O mundo já começa a passar fome


As recentes imagens de tumultos contra o aumento dos preços dos alimentos, em países de diferentes continentes, do Haiti a Moçambique ou ao Egipto, transmitidas pelas televisões de todo o mundo, constituem um alerta para a possibilidade de grande turbulência social e política.

Desde meados do ano passado, têm vindo a eclodir manifestações e movimentos de revolta em vários países. Ruas de cidades de Moçambique, Haiti, Costa do Marfim, Uzbequistão, Iémen, Bolívia, Indonésia e Egipto foram alguns dos cenários de confrontos durante protestos contra subidas de preços.
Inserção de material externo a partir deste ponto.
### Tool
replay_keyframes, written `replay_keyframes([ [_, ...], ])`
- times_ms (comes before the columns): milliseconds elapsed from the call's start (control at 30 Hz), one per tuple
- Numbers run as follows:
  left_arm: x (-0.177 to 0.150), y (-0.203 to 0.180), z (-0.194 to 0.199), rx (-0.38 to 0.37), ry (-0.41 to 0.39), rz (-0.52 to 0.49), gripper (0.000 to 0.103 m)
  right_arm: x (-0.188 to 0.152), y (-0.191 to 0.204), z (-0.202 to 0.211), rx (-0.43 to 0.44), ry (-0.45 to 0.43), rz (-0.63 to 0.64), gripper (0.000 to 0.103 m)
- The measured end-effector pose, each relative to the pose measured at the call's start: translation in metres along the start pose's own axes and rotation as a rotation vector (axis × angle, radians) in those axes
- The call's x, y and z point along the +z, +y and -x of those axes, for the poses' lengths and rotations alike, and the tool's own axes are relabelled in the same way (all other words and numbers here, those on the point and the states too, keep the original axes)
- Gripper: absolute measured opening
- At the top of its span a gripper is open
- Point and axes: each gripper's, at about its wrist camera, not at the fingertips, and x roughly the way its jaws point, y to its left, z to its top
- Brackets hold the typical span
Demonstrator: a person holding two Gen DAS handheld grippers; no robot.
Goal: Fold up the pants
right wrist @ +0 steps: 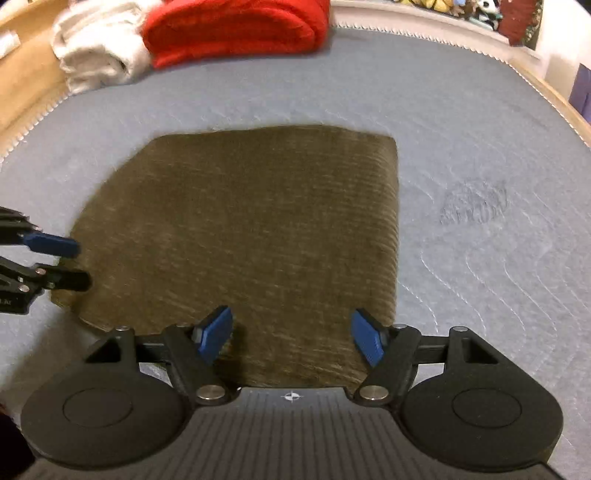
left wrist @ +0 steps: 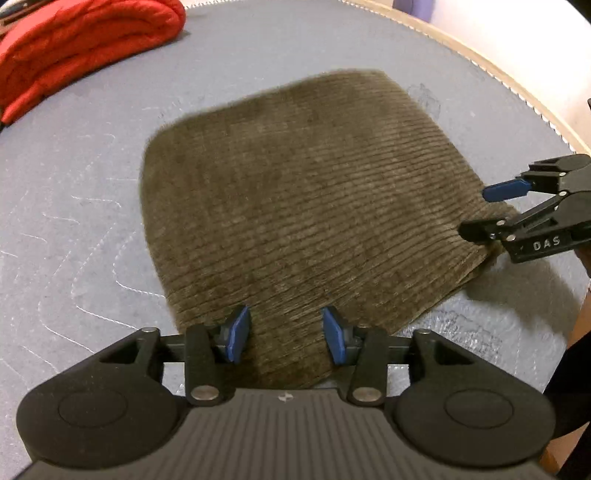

A forte possibilidade de que o mundo atravesse um período de turbulência financeira, com efeitos recessivos quer nos mercados dos países desenvolvidos, quer nos emergentes, associada à carestia dos alimentos básicos, poderá tornar-se um autêntico barril de pólvora em muitos países. E, mesmo nos países do chamado primeiro-mundo, de velhas e experimentadas estruturas democráticas de organização (e contenção) política e social, a tendência para a instabilidade poderá acentuar-se rapidamente.

“Existe uma possibilidade muito real de instabilidade social e essa é uma ameaça que o mundo deve encarar com seriedade”, disse o porta-voz do Programa Mundial de Alimentos da ONU (WFP), Gregory Barrow, em declarações à BBC.

Desde meados do ano passado, os preços dos alimentos aumentaram em média 40% nos mercados mundiais e os de produtos básicos como o trigo, duplicaram. O presidente do Banco Mundial, Robert Zoellick, declarou que, a menos que países ricos forneçam fundos, “muitas pessoas vão passar fome”. Zoellick afirmou que 33 países já enfrentaram problemas sociais por causa da crise.

Em Portugal, país da Zona Euro da União Europeia, a pobreza tende a aumentar. Os números mostram a persistência de elevada taxa de desemprego, crescente sub-emprego e profundo descontentamento popular. No Brasil, país do optimismo e beneficiado por uma natureza geralmente generosa, a política governamental, tão louvada, dentro e fora de fronteiras, maquilha uma face perversa de crescente desequilíbrio social. A par dos programas assistencialistas – bons no momento, mas de futuro duvidoso – o governo promove políticas que, a prazo, poderão agravar os desequilíbrios sociais e económicos do país.

A forte aposta estratégica do Brasil nos biocombustíveis, como alternativa à escassez internacional dos combustíveis fósseis, poderá tornar-se um factor de acrescida instabilidade. O cultivo extensivo de oleaginosas e de cana-de-açúcar para a produção de biodiesel e etanol repercute negativamente na produção de alimentos.

Os recentes aumentos dos preços de produtos alimentares básicos, como o feijão ou os óleos alimentares, sinalizam futuros problemas. O crescimento do desmatamento em várias regiões do país é já um deles. Por enquanto, o Brasil é um exportador e um dos maiores beneficiados da alta de preços. Os fazendeiros brasileiros de soja, milho e cana-de-açúcar devem continuar a se beneficiar, avaliam os técnicos das Nações Unidas. Mas, será que esse benefício reverte a favor do país? Ou será mais um factor de instabilidade?